Tulsi Gabbard faces fresh scrutiny as Trump rejects her Iran nuclear assessment amid widening war

tulsi gabbard is under an intense spotlight as President Donald Trump publicly brushed aside her earlier assessment that Iran was not building a nuclear weapon. The clash surfaced during Trump’s overnight return to Washington after cutting short a Group of Seven trip, with the Iran-Israel conflict escalating fast. By Tuesday, Trump was in the Situation Room with national security officials, including tulsi gabbard, as he weighed next steps.
Trump dismisses the intelligence assessment, sets a harder line
In March, tulsi gabbard, in her capacity as Director of National Intelligence, testified to Congress that the U. S. intelligence community “continues to assess that Iran is not building a nuclear weapon, ” and that Supreme Leader Ayatollah Ali Khamenei had not reauthorized a nuclear weapons program that was suspended in 2003. She also warned that Iran’s “enriched uranium stockpile is at its highest levels and is unprecedented for a state without nuclear weapons, ” while stressing the U. S. was closely monitoring the program.
Trump, speaking to reporters during the flight back to Washington, rejected that assessment in blunt terms. “I don’t care what she said, ” he said, adding that Iran was “very close” to having a nuclear bomb. On Tuesday, Trump said he was aiming for something “better than a ceasefire” in the Iran-Israel conflict, describing his goal as “An end. A real end. Not a ceasefire. An end. ”
Trump’s comments placed him closer to Israeli Prime Minister Benjamin Netanyahu’s framing of a nuclear-armed Iran as an imminent threat than to the intelligence assessment previously presented by his own top intelligence adviser.
Tulsi Gabbard’s anti-war record collides with the Situation Room reality
The political tension surrounding tulsi gabbard is sharpened by her long public identity as a critic of U. S. -led regime change wars. As a former Hawaiʻi congresswoman and lieutenant colonel in the U. S. Army Reserve, she argued such wars undermine national security, waste taxpayer dollars, and needlessly put American lives at risk.
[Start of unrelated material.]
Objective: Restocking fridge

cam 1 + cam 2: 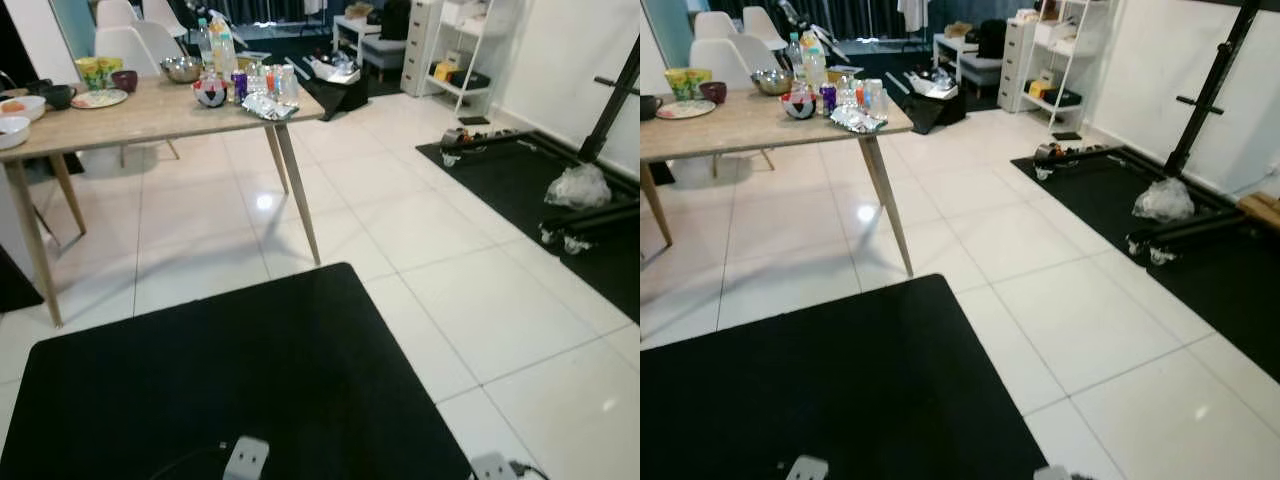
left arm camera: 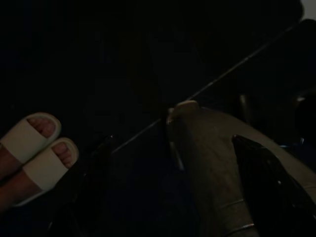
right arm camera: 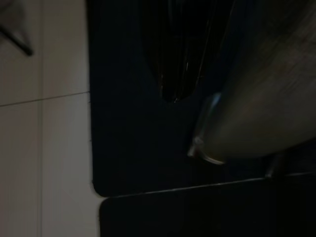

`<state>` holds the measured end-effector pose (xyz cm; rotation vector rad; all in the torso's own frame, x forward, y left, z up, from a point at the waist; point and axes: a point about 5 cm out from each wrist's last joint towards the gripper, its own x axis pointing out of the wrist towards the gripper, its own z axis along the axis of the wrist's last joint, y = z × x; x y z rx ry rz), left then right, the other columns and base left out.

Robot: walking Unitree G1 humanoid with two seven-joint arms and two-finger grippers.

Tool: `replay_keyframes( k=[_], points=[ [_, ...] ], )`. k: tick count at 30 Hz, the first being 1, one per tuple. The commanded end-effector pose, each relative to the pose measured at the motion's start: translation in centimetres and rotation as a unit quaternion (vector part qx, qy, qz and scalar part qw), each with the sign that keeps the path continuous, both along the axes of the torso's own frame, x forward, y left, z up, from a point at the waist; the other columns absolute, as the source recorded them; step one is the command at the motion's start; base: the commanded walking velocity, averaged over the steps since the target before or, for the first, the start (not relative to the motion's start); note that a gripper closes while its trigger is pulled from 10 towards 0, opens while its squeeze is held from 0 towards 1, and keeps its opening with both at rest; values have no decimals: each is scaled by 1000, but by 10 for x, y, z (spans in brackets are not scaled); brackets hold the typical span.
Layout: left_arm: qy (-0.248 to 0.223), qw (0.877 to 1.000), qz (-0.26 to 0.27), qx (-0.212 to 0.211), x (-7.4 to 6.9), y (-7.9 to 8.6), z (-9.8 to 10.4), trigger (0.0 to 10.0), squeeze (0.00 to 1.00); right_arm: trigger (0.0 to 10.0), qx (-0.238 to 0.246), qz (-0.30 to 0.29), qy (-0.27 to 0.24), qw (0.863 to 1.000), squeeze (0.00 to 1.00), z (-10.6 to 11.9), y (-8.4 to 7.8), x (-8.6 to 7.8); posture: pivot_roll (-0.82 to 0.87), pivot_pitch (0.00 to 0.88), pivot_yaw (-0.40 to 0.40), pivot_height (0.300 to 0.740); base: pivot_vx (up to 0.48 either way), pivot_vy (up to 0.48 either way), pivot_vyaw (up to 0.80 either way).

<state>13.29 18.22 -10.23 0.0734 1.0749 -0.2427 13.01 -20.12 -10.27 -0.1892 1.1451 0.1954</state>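
The groceries for the fridge sat bunched at the near corner of the wooden worktop point(image 1: 150, 115) — a purple can point(image 1: 239, 85), some clear bottles point(image 1: 283, 80), a round black-and-white container point(image 1: 210, 94) and a crinkled silver packet point(image 1: 268, 107) — likely set down there as a staging spot within easy reach from the open floor. Taller bottles point(image 1: 216, 45) and a steel bowl point(image 1: 181, 69) stood behind them. Farther along the worktop were a dark cup point(image 1: 125, 80), a patterned plate point(image 1: 98, 98) and white bowls point(image 1: 14, 130), things that looked more like table setting than stock. No fridge could be made out.

Both arms hung idle. In the dark left wrist view the left claw point(image 2: 173, 163) pointed down at a black mat point(image 1: 250, 390), and I could not tell whether it was released or clenched. The same went for the right claw point(image 3: 177, 54), a dim shape over the mat's edge and the white tile point(image 3: 44, 123).

A person's feet in white slippers point(image 2: 37, 153) stood on the floor close by the left arm — worth minding in any turn. To the robot's right lay gym mats with a black rack point(image 1: 610, 110) and a clear bag point(image 1: 578, 185), well apart from the worktop. The way to the goods looked open across the tiled floor, with only the splayed worktop leg point(image 1: 298, 195) near the corner to skirt.
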Motion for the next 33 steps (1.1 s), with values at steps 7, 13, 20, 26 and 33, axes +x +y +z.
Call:
replay_keyframes(
  k=[7,13,20,26,33],
  points=[
    [19,1000,-8,0,-8,-2,-3,10000,0,10000,-28,-23,7,999,0,1,-16,-5,32,0,-33,738,340,0,343],
    [19,1000,-5,3,-7,3,-2,10000,0,10000,-31,-41,1,999,0,1,-18,-3,14,0,-11,738,341,0,642],
    [14,1000,18,5,-5,10,-1,10000,0,10000,-35,-44,18,998,0,-3,-17,-16,44,0,-23,738,343,0,0],
    [7,1000,28,0,0,7,0,10000,0,10000,-45,-51,21,997,0,-1,-25,-16,39,0,-23,738,342,0,0],
    [6,999,36,0,0,3,-1,10000,0,10000,-52,-54,0,997,0,5,-28,4,78,0,-47,738,341,0,0]
  ],
)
That history now sits uncomfortably alongside events described in recent days: she was in the Situation Room over the weekend as the U. S. and Israel launched an assault that killed Iran’s supreme leader, Ayatollah Ali Khamenei. Since then, the war has escalated, and at least six U. S. service members have died.
Her earlier warnings about being pulled into another Middle East conflict have resurfaced in the political fight. In 2020, after Trump ordered the killing of Iranian military leader Qasem Soleimani, she condemned the move on the House floor, warning war with Iran would be “so costly and devastating it would make our wars in Iraq and Afghanistan look like a picnic. ”
Immediate reactions: administration downplays divide as lawmakers highlight contradictions
Administration officials moved to soften the apparent split between Trump and tulsi gabbard, emphasizing that uranium enrichment can place Iran on a path toward a nuclear weapon.
tulsi gabbard pushed back on the idea that she and Trump were at odds, blaming the media for misconstruing her earlier testimony and insisting Trump was making the same point she had made. “We are on the same page, ” she said in remarks aired on. Her office referred comment requests to those remarks.
On Capitol Hill, U. S. Sen. Brian Schatz, who previously served with her in Congress, underscored what he cast as hypocrisy around the Iran action. The day the U. S. launched its attack, Schatz reposted her past declaration, “No War With Iran, ” and later spoke on the Senate floor condemning U. S. military action in Iran. “This is a war of choice; it did not have to happen, ” Schatz said. He added that Congress has a duty to check a “reckless president” and argued the American people “do not want another regime change war in the Middle East. ”
Quick context
tulsi gabbard has spent years warning against regime change wars, but now serves as Trump’s Director of National Intelligence during a rapidly escalating Iran-Israel conflict involving direct U. S. action. Her March testimony on Iran’s nuclear status is now colliding with Trump’s public insistence that Iran is close to a bomb.
What’s next
Trump’s Tuesday Situation Room meeting places tulsi gabbard at the center of decisions that could further widen the conflict, even as her earlier testimony remains a key reference point in the debate over Iran’s nuclear trajectory. The next public signals to watch are any further statements from Trump on war aims and any additional clarification from tulsi gabbard about how intelligence assessments will be presented as the administration plans its next steps.